You are viewing a plain text version of this content. The canonical link for it is here.
Posted to hdfs-dev@hadoop.apache.org by Varun Sharma <va...@pinterest.com> on 2013/04/19 23:28:18 UTC

Meaning of UNDER_RECOVERY blocks

Hi,

I had an instance where a datanode died while writing the block I am using
Hadoop 2.0 patched with HDFS 3703 for stale node detection every 20 seconds.
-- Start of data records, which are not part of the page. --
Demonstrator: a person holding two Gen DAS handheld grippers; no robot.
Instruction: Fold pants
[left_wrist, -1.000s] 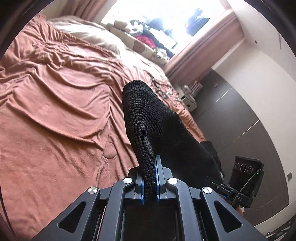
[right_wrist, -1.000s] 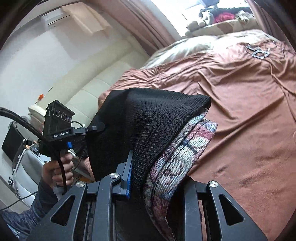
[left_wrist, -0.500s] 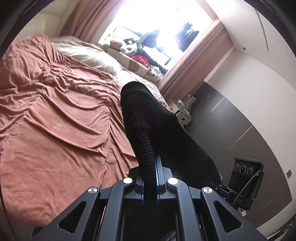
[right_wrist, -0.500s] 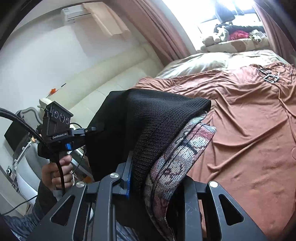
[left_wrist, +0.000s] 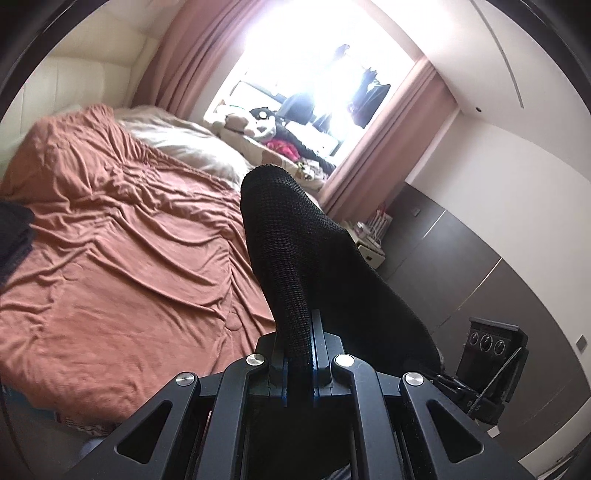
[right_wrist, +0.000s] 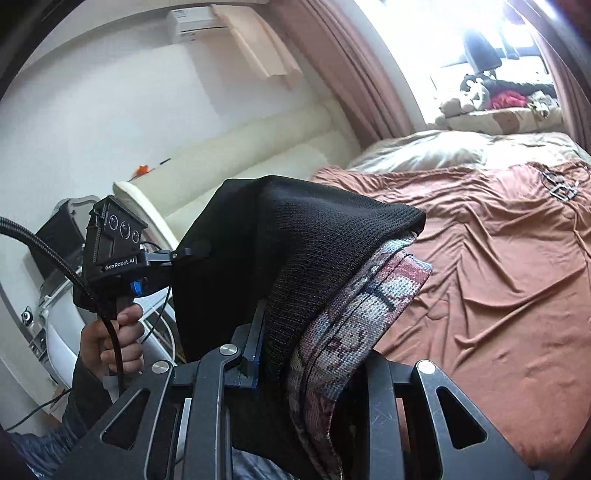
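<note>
1. The left gripper (left_wrist: 298, 334) is clamped narrow on a fold of the black knit pants (left_wrist: 295, 236), which rise in a rounded hump above its jaws and drape off to the right.
2. The right gripper (right_wrist: 314, 354) pinches a thicker bunch of the same pants (right_wrist: 314, 236): black knit on the outside, a patterned pink-and-grey inner face (right_wrist: 354, 317) showing at the edge.
3. The pants hang in the air between the two grippers, clear of the rust-coloured bedspread (left_wrist: 122, 266).
4. Against the earlier frames, both grips are unchanged, but both hands have lifted: the bedspread sits lower in each view, and more of the bright window (left_wrist: 306, 66) and pink curtains (left_wrist: 384, 144) shows.
5. In the right wrist view the air conditioner (right_wrist: 195, 18) on the wall has come fully into sight.
6. A hand (right_wrist: 118, 343) grips the left tool's handle, higher in the picture than before.
7. The cream headboard (right_wrist: 236, 155) is now wider in view.
</note>
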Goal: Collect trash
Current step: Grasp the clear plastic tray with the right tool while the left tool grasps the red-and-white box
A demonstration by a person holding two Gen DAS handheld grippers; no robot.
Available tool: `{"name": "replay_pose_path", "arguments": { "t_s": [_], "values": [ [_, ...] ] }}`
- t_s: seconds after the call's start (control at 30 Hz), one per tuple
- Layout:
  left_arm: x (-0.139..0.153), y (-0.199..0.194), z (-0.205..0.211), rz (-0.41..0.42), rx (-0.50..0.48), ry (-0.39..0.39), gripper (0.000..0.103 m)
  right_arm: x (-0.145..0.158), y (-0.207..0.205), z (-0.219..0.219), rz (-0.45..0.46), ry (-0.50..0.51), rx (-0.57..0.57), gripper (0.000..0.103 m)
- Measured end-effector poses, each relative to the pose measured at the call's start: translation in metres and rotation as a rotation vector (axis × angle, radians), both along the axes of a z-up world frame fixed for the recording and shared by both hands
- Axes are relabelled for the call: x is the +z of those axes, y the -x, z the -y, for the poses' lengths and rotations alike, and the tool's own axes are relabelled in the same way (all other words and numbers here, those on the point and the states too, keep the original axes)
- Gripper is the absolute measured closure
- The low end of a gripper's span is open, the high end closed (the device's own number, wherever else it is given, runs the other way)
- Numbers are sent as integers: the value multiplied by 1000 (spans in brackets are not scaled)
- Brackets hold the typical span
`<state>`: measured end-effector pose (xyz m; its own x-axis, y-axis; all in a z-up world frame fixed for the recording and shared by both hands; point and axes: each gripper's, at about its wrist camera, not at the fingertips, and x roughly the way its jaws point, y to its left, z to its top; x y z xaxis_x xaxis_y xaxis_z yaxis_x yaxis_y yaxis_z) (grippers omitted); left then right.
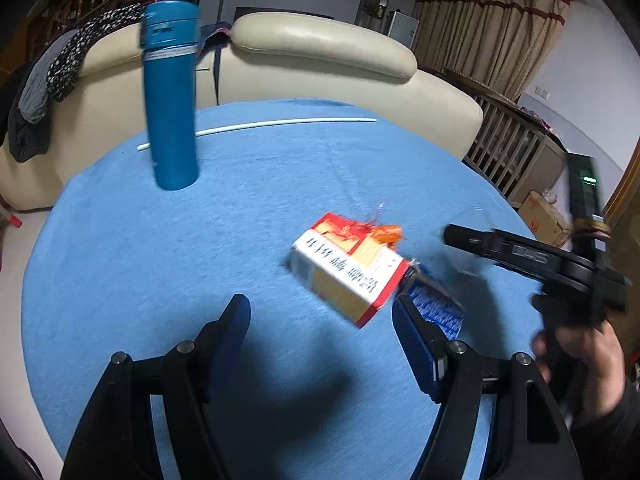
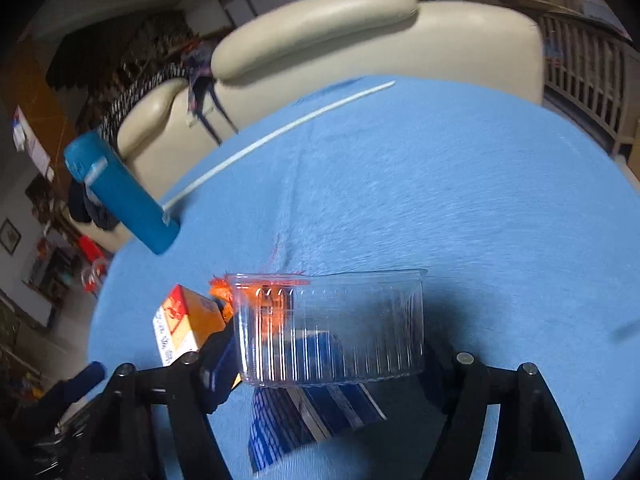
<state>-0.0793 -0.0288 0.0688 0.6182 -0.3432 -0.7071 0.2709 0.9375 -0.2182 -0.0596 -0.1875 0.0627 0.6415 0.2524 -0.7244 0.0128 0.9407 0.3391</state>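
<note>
The left gripper (image 1: 320, 340) angles down over the blue surface (image 1: 160, 280), fingers spread and empty; a red-and-white carton (image 1: 348, 268) lies just ahead. The right gripper (image 2: 328, 344) angles down, fingers pinching a clear plastic container (image 2: 332, 328).

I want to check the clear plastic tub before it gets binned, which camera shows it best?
The right wrist view: the clear plastic tub fills the space between the right gripper fingers, ribbed wall plain to see. In the left wrist view it is only a faint, blurred glint beside the red and white box.
</note>
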Motion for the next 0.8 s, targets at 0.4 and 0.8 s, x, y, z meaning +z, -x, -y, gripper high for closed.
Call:
{"name": "replay_pose_path", "arguments": {
  "t_s": [0.4,0.8],
  "values": [
    [-16,-48,67,-78,124,-61,29,33,83,45,76,-92,-96,26],
    [-24,-46,35,-106,160,-66,29,37,111,43,90,-114,-90,26]
  ]
}}
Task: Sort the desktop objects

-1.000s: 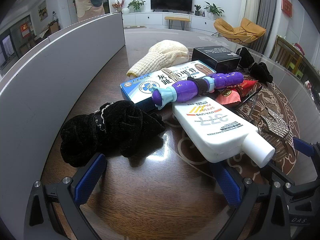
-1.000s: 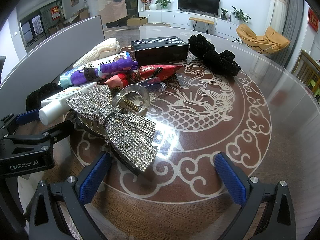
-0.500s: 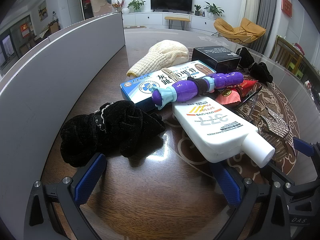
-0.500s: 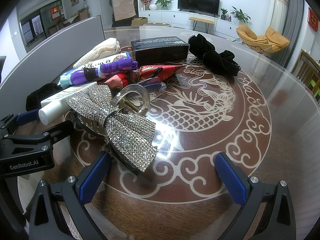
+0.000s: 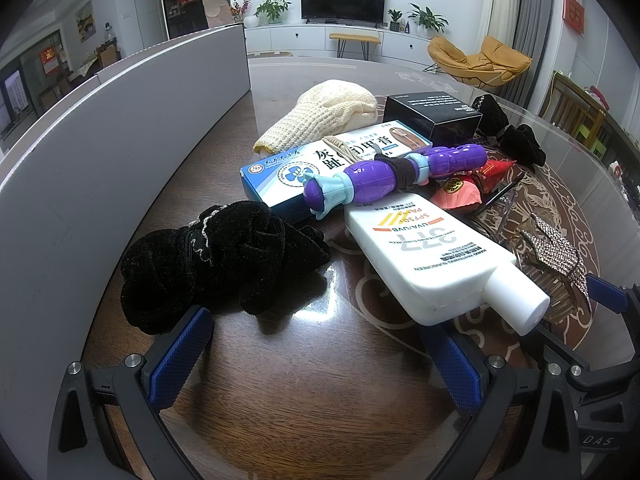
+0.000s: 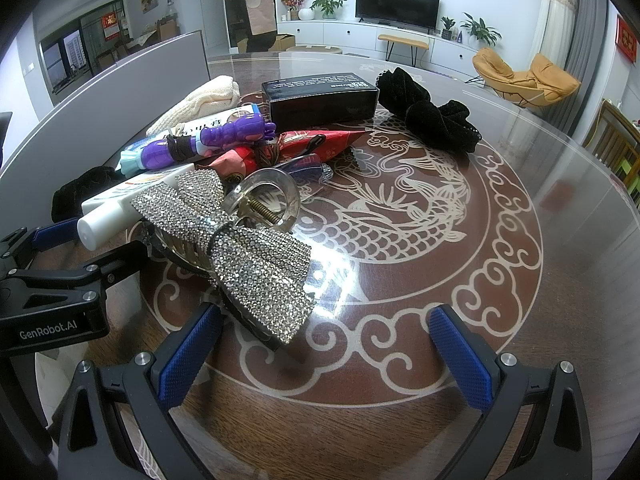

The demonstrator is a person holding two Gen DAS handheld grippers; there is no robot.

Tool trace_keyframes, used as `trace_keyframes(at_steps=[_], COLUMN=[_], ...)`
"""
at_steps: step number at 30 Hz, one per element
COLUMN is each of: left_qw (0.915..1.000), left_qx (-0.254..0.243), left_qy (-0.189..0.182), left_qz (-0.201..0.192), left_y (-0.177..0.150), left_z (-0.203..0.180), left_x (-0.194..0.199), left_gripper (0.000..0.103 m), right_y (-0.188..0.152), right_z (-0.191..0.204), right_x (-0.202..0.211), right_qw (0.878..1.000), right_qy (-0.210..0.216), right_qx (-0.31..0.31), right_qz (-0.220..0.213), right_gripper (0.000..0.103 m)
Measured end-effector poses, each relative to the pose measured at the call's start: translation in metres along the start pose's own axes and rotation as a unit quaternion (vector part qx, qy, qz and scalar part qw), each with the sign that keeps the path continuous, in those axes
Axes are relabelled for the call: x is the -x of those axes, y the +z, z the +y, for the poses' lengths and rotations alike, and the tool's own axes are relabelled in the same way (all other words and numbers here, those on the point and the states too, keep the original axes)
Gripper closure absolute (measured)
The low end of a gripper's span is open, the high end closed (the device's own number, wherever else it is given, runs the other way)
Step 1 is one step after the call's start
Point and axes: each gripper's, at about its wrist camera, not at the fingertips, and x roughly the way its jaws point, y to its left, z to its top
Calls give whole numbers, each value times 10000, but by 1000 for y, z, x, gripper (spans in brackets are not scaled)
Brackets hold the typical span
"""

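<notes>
Two hand-held grippers hover low over a glass-topped round table (image 6: 560, 240) strewn with small things, both with fingers spread wide and holding nothing. The left gripper (image 5: 316, 356) faces the near end of the pile: a black velvet scrunchie (image 5: 216, 264) lies just past its left finger, touching the blue pad's tip, while a white sunscreen bottle (image 5: 424, 256) lies with its cap (image 5: 518, 306) just above the right finger. Beyond the bottle, straight ahead between the fingers, a purple toy (image 5: 392, 178) rests across a blue medicine box (image 5: 320, 164), with a cream knitted cloth (image 5: 332, 114) and a black box (image 5: 434, 114) farther out. A grey partition (image 5: 80, 160) curves along the left side. The right gripper (image 6: 320, 350) faces a rhinestone bow hair clip (image 6: 240, 240), which lies just beyond its left finger and reaches inward toward the gap; its clear ring (image 6: 266, 204) stands up behind the bow. The space ahead of the right finger holds only the table's dragon pattern. Farther out ahead lie a red packet (image 6: 320, 140) and a second black scrunchie (image 6: 428, 114) to the right of the black box. The left gripper's frame shows at the left edge of the right wrist view, near the bottle's cap. A person (image 6: 256, 0) stands in the room's background.
</notes>
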Motion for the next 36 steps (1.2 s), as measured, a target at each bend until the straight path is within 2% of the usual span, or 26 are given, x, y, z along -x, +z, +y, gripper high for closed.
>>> trace_keyframes(at_steps=[36], left_qw=[10000], left_qx=[-19], left_qy=[-13], left_qz=[1], left_y=[0], left_z=[0], left_x=[0], left_gripper=[0], right_y=[0], right_z=[1], right_x=[-1], right_qw=[10000], right_qy=[1], right_qx=[-1], right_qz=[0], right_gripper=[0])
The block being written to, went into the UNDER_RECOVERY state looking at
the namenode logs and there were several internalRecoverLease() calls
because there were readers on that blcok. I had a couple of questions about
the code;

1) I see that when a block is UNDER_RECOVERY, it is added to recoverBlocks
for each dataNodeDescriptor that holds the block. Then a recoverBlock call
is issued to each primary data node. What does the recoverBlock call do on
a datanode - does it sync the block on that node to other 2 data nodes. In
my case one of the data node is unreachable, what is the behaviour in such
a case ?

2) When a client wants to read a block which is "UNDER_RECOVERY" - do we
continue to suggest all 3 data nodes as replicas for reads or we pick the
one which is marked as primary for the block recovery ?

Thanks

Re: Meaning of UNDER_RECOVERY blocks

Posted by Varun Sharma <va...@pinterest.com>.
Would be nice if someone could help out with this - it looks like a trivial
question - but seems like some blocks are being lost for us when datanodes
fail...

Varun


On Fri, Apr 19, 2013 at 2:28 PM, Varun Sharma <va...@pinterest.com> wrote:

> Hi,
>
> I had an instance where a datanode died while writing the block I am using
> Hadoop 2.0 patched with HDFS 3703 for stale node detection every 20 seconds.
>
> The block being written to, went into the UNDER_RECOVERY state looking at
> the namenode logs and there were several internalRecoverLease() calls
> because there were readers on that blcok. I had a couple of questions about
> the code;
>
> 1) I see that when a block is UNDER_RECOVERY, it is added to recoverBlocks
> for each dataNodeDescriptor that holds the block. Then a recoverBlock call
> is issued to each primary data node. What does the recoverBlock call do on
> a datanode - does it sync the block on that node to other 2 data nodes. In
> my case one of the data node is unreachable, what is the behaviour in such
> a case ?
>
> 2) When a client wants to read a block which is "UNDER_RECOVERY" - do we
> continue to suggest all 3 data nodes as replicas for reads or we pick the
> one which is marked as primary for the block recovery ?
>
> Thanks
>